Hi Readers !!
Sorry I’ve been away for so long. A lot of things kept me from writing here. Yoga, Travel and Baking to name a few.. Also I have been planning to move this blog to WordPress, work for which is under progress ! 🙂 This post will probably be my last on the Blogger platform. All the old recipe posts will be present on the new blog. Will keep you updated on the same ! 🙂
I have started a Vegan Home Bakery venture “HomeMade Beku” which kept me baking and trying new recipes for the last few weeks. We also did two bake sales in community near my apartment which went pretty well for a start :). Please go and check out my facebook page – HomeMade Beku.
Today’s recipe is Peanut Butter Scones with a Jammy filling. I was trying various recipes with Peanut butter cupcakes but as a result landed with this one which actually worked well and tasted better than cupcake version.
If the peanut butter is sweet this recipe doesn’t call for much sugar. Its best to check the sweetness of the batter to be sure. I used Sundrop Crunchy peanut butter which was not too sweet. You can also play around with the ratio of peanut batter and Jam filling to get the result you desire. Oats give a nice crunch to the scones but can be skipped as per taste.
Result is a crumbly peanut butter scone :). If you love peanut butter you will love this !
1 Flax Egg (1 Tbsp Flax Powder + 2.5 tbsp water)

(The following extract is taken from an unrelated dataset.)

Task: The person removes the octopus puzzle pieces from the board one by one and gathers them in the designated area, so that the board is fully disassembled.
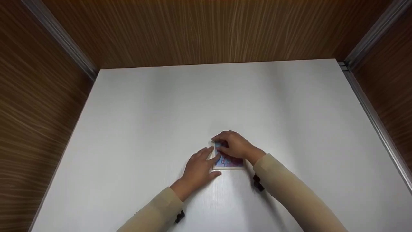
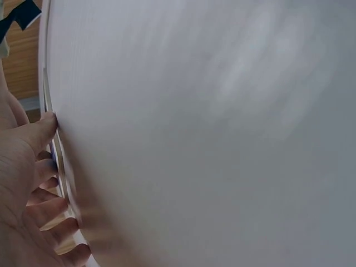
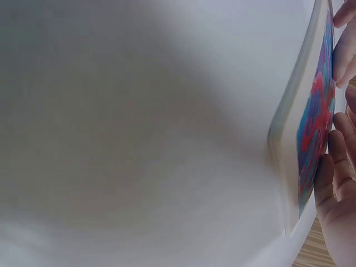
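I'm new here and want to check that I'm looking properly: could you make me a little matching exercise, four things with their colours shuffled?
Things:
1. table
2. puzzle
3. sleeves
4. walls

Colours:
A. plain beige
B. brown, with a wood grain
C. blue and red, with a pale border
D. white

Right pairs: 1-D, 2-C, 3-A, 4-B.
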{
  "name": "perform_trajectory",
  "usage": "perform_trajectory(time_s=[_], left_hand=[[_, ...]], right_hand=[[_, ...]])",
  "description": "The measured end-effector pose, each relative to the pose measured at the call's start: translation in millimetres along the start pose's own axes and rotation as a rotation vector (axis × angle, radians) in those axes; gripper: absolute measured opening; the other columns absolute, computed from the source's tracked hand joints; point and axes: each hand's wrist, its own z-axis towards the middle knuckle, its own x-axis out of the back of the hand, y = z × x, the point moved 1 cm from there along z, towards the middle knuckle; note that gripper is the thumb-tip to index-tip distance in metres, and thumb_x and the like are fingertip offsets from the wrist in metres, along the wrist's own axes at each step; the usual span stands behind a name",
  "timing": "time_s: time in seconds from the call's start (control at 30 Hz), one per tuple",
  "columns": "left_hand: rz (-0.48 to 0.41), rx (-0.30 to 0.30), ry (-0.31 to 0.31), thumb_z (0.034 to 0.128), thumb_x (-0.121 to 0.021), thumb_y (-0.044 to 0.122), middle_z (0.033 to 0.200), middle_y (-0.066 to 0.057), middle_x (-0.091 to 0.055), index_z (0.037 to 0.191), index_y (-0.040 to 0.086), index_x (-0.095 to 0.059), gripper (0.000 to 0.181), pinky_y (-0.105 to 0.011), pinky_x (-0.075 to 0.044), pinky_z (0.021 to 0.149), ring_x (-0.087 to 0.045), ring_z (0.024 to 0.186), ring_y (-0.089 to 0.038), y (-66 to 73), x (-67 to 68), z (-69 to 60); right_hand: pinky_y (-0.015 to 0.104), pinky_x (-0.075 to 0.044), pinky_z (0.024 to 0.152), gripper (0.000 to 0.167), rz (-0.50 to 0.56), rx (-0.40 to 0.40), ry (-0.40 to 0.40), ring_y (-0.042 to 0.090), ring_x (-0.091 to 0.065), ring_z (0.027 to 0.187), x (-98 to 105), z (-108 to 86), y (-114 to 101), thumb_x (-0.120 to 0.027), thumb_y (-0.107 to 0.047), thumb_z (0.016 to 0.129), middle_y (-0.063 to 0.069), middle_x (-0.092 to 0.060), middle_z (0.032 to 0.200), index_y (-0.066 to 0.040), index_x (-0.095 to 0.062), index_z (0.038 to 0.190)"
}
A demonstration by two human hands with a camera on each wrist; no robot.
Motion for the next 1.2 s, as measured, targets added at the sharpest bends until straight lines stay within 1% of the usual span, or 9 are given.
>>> perform_trajectory(time_s=[0.1,0.2,0.33,0.47,0.6,0.8,0.93,1.03,1.2], left_hand=[[-0.001,0.002,-0.003,0.0871,-0.063,0.05,0.148,-0.01,-0.037,0.139,0.02,-0.052,0.061,-0.045,-0.034,0.103,-0.035,0.134,-0.03,0.7,-0.5,0.3],[0.003,0.013,-0.021,0.0873,-0.062,0.05,0.149,-0.009,-0.036,0.14,0.021,-0.051,0.061,-0.045,-0.033,0.104,-0.033,0.135,-0.029,1.3,-0.6,0.9],[0.005,0.022,-0.031,0.0873,-0.062,0.05,0.149,-0.009,-0.036,0.14,0.022,-0.05,0.061,-0.044,-0.033,0.104,-0.032,0.135,-0.029,1.6,-0.1,1.5],[-0.005,0.013,-0.008,0.0863,-0.065,0.048,0.147,-0.01,-0.039,0.138,0.02,-0.053,0.061,-0.044,-0.034,0.103,-0.035,0.134,-0.03,1.1,-0.6,1.7],[-0.005,0.001,0.01,0.0857,-0.066,0.047,0.146,-0.012,-0.04,0.137,0.018,-0.055,0.06,-0.044,-0.035,0.102,-0.036,0.132,-0.031,0.3,-1.6,1.4],[-0.004,0.016,-0.013,0.0867,-0.064,0.049,0.148,-0.009,-0.037,0.138,0.019,-0.053,0.06,-0.044,-0.033,0.104,-0.034,0.135,-0.029,0.5,-0.5,1.2],[0.003,0.02,-0.028,0.0873,-0.063,0.05,0.149,-0.009,-0.036,0.139,0.02,-0.052,0.061,-0.044,-0.032,0.105,-0.033,0.135,-0.029,1.2,-0.2,1.2],[0.007,0.021,-0.033,0.0877,-0.062,0.05,0.149,-0.009,-0.036,0.139,0.019,-0.051,0.061,-0.044,-0.032,0.105,-0.033,0.135,-0.029,1.0,-0.4,1.5],[0.02,0.019,-0.033,0.0874,-0.062,0.05,0.149,-0.009,-0.036,0.14,0.02,-0.051,0.061,-0.045,-0.034,0.104,-0.034,0.135,-0.029,0.5,-0.9,1.7]], right_hand=[[0.036,-0.043,0.094,0.033,0.008,-0.003,-0.007,0.018,-0.059,0.102,0.5,0.7,0.1,-0.069,-0.013,0.088,0.003,-0.064,0.112,-0.007,-0.064,0.12],[0.035,-0.045,0.09,0.033,0.009,-0.009,-0.013,0.016,-0.058,0.096,0.4,0.9,0.4,-0.069,-0.012,0.088,0.002,-0.064,0.11,-0.007,-0.064,0.12],[0.035,-0.045,0.089,0.033,0.003,-0.011,-0.014,0.015,-0.057,0.093,-0.1,1.4,0.6,-0.069,-0.012,0.088,0.002,-0.063,0.108,-0.007,-0.064,0.12],[0.035,-0.046,0.088,0.034,0.008,-0.019,-0.007,0.016,-0.058,0.092,-0.7,2.5,0.1,-0.068,-0.011,0.088,0.002,-0.064,0.105,-0.007,-0.063,0.121],[0.033,-0.047,0.086,0.034,0.006,-0.05,-0.002,0.015,-0.058,0.091,-1.5,3.2,-1.2,-0.069,-0.011,0.087,0.001,-0.063,0.104,-0.009,-0.063,0.121],[0.034,-0.046,0.086,0.034,-0.013,-0.093,0.003,0.015,-0.057,0.09,-3.2,3.8,-3.1,-0.071,-0.012,0.085,0.0,-0.062,0.103,-0.012,-0.063,0.119],[0.034,-0.046,0.082,0.032,-0.023,-0.108,0.007,0.014,-0.055,0.086,-4.9,4.4,-3.3,-0.072,-0.012,0.084,-0.002,-0.06,0.099,-0.013,-0.064,0.115],[0.032,-0.046,0.079,0.032,-0.021,-0.108,0.008,0.014,-0.053,0.084,-6.2,4.7,-3.4,-0.071,-0.011,0.084,-0.003,-0.059,0.096,-0.014,-0.063,0.115],[0.032,-0.046,0.076,0.038,-0.001,-0.089,0.019,0.013,-0.052,0.082,-6.8,2.8,-4.0,-0.072,-0.011,0.085,-0.001,-0.058,0.1,-0.014,-0.06,0.121]])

1/4 cup Sugar (adjust depending on sweetness of peanut butter)
1/4 cup Oil
1/4 cup Peanut Butter
3/4 tsp Baking Soda
1/3 cup Rolled Oats
1 Cup Maida
1/4 cup water
Pinch Salt (skip if using salted Peanut butter)
10 tsp Fruity Jam (any flavor you like)
1. Preheat oven to 200 C and grease the cupcake moulds.
2. To make Flax Egg, add 2.5 tablespoon water in 1 tablespoon Flax powder and set aside.
3. Whisk the oil and Sugar together till sugar almost combines. To this add Peanut Butter and combine well. Mix in the Flax egg.
4. Sieve together dry ingredients Maida, Baking Soda and salt.
5. Add dry ingredients and water to the peanut butter mixture part by part and combine to make a sticky batter.
6. To the above mixture add the oats and combine.
7. Fill Cupcake molds to half with this batter. Drop a tsp or more of jam in the center.
8. Bake at 180 C for 25 minutes. (**Read Note)
9. Completely Cool and run down a knife on the sides before removing from the mould.
If your oven has a top and bottom heating element, turn on both the heating elements for the last ten minutes of bake. Alternatively you can crank the oven to 200 C for last 5 minutes.